**Description of the task:** Across the data below, count every line where the string "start" appears. Answer with the number alone.

**Provided material:**
□ □ □ □ □

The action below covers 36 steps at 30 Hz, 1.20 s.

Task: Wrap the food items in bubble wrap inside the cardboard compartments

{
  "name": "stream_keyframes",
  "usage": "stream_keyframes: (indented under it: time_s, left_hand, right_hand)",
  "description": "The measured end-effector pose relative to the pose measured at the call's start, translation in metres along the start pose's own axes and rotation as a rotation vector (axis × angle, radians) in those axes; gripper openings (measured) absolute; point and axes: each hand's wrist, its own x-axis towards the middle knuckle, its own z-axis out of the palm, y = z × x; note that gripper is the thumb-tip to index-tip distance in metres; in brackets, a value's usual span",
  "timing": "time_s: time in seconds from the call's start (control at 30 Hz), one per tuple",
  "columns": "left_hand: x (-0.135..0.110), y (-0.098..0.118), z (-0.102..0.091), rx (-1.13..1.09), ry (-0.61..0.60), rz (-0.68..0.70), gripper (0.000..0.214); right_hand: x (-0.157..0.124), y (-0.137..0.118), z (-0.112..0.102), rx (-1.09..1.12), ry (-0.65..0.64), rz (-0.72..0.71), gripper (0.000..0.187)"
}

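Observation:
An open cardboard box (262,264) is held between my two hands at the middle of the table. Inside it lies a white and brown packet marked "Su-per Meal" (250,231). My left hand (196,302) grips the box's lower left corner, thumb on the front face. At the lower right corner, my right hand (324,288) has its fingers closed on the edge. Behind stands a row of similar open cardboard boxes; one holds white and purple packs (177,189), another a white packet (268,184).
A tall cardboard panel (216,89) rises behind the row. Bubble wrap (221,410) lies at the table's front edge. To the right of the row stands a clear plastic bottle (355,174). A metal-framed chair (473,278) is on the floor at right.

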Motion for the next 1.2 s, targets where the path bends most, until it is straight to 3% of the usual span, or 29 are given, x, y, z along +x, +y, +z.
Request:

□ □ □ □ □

**Answer to this exercise:** 2